No. 2902. Chlorogalum = Schoenolirion album Dur. Red Hill. Petals soon reflexed and the membranaceous margin involute curling along the green midrib. Style obscurely notched. Red Hill.
No. 2903. Rhamnus californica occidentalis (Howell) C. B. Wolf. Red Hill. 6 feet high spreading bush.
No. 2904. Silene californica. Dur. Fls. [Flowers] bright red. Gravelly opens on Red Hill.

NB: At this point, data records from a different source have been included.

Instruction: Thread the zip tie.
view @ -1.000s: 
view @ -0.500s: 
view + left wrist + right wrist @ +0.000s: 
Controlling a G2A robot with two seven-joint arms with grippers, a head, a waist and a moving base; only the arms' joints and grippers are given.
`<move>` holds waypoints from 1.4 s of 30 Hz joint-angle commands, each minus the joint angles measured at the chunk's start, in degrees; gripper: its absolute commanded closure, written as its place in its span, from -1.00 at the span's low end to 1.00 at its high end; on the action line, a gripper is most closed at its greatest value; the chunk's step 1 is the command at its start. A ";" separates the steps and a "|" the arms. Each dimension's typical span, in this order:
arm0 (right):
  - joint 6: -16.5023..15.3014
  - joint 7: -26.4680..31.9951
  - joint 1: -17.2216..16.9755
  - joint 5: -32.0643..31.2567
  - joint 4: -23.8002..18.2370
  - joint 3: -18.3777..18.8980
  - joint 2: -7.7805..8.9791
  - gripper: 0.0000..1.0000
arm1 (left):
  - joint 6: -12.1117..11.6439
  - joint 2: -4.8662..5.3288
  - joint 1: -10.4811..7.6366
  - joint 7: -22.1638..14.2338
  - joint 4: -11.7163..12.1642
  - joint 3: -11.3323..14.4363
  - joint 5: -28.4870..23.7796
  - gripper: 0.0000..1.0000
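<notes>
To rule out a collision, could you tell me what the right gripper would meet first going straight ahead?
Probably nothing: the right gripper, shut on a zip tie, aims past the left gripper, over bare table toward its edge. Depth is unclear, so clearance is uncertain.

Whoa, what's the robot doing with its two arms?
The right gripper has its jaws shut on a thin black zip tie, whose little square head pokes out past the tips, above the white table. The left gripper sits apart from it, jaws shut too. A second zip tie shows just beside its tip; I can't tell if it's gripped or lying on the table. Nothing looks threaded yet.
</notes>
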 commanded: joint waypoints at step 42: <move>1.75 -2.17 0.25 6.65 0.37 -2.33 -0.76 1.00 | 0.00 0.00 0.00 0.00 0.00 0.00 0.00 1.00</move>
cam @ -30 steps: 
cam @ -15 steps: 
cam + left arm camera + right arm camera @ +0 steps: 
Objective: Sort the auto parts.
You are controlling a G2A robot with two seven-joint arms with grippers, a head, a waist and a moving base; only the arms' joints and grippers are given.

At several camps on the trail we made a tea for dinner by steeping Yerba Buena foliage. It was rather pleasant, and quite warming.
Jimmie says Incense Cedar posts are farmed in his country on the Salmon. When you ask a man how long they will last they say a lifetime. I have know[n] Redwood posts in the Sacramento Valley to last 50 years. Of course the life depends on the moisture of the locality. Sequoia gigantea logs down in the forest last far longer than Sequoia sempervirens logs.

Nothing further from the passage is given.